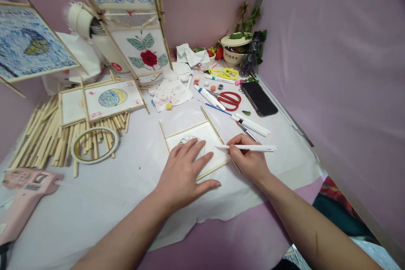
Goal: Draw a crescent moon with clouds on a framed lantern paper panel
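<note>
My right hand (248,158) pinches a slim white pen (256,148), its tip over the right part of a white sheet (211,135). Thin wooden sticks (186,128) frame this sheet, their ends jutting past the corners. A round outline drawn in dark lines (185,139) is partly covered by my left hand (186,168), which lies flat on the sheet with fingers spread. Whether the pen tip touches the paper I cannot tell. Just beyond my right hand lie capped white markers (251,125) and a thin brush (248,131).
Red-handled scissors (229,100), a black phone (259,98) and a stained cloth (172,90) lie farther back. At left are wooden sticks (44,135), a tape roll (74,147) and a pink glue gun (23,202). Framed drawings (144,50) stand behind, near a lidded paper bowl (232,57).
</note>
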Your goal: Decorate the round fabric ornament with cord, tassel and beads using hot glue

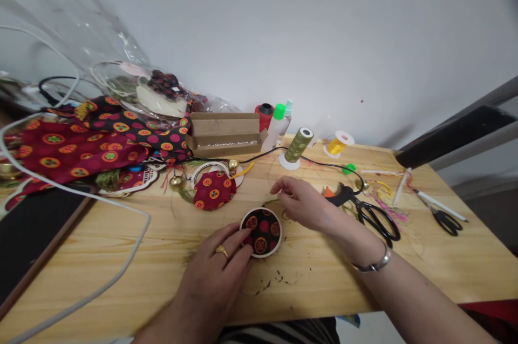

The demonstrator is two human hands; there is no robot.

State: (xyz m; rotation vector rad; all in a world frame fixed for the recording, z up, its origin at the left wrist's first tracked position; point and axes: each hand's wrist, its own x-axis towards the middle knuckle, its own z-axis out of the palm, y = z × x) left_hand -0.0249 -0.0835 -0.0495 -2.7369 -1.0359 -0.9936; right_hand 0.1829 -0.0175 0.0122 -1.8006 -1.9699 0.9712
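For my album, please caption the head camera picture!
Left hand on a round, white-rimmed, black patterned fabric disc, right hand beside it, at a pale wooden table.

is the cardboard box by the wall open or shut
Open: the cardboard box has its long flap standing up at the back, and its inside shows.

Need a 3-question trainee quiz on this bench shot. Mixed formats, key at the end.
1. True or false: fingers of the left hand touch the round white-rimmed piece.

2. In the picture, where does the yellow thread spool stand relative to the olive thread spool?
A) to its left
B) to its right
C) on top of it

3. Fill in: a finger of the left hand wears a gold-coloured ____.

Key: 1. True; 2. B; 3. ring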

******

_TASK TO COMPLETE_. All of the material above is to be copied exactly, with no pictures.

_SOLUTION TO THIS EXERCISE_.
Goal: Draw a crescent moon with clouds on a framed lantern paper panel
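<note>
My right hand (248,158) pinches a slim white pen (256,148), its tip over the right part of a white sheet (211,135). Thin wooden sticks (186,128) frame this sheet, their ends jutting past the corners. A round outline drawn in dark lines (185,139) is partly covered by my left hand (186,168), which lies flat on the sheet with fingers spread. Whether the pen tip touches the paper I cannot tell. Just beyond my right hand lie capped white markers (251,125) and a thin brush (248,131).
Red-handled scissors (229,100), a black phone (259,98) and a stained cloth (172,90) lie farther back. At left are wooden sticks (44,135), a tape roll (74,147) and a pink glue gun (23,202). Framed drawings (144,50) stand behind, near a lidded paper bowl (232,57).
</note>
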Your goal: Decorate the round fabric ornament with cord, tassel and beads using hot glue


The demonstrator is two human hands; there is no robot.

State: (xyz m; rotation vector rad; all in a world frame fixed for the recording, z up, its origin at the left wrist's first tracked position; point and axes: each hand's wrist, its own x-axis towards the middle knuckle, its own z-axis out of the palm, y = z × x) left_hand -0.0249 -0.0835 -0.0495 -2.7369 -1.0359 -0.9936; right_hand 0.1829 -0.0175 0.0122 -1.8006 -1.9699 0.9712
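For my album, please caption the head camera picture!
Left hand on a round, white-rimmed, black patterned fabric disc, right hand beside it, at a pale wooden table.

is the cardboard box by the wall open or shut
Open: the cardboard box has its long flap standing up at the back, and its inside shows.

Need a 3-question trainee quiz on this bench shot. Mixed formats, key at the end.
1. True or false: fingers of the left hand touch the round white-rimmed piece.

2. In the picture, where does the yellow thread spool stand relative to the olive thread spool?
A) to its left
B) to its right
C) on top of it

3. Fill in: a finger of the left hand wears a gold-coloured ____.

Key: 1. True; 2. B; 3. ring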

The exercise requires no additional output.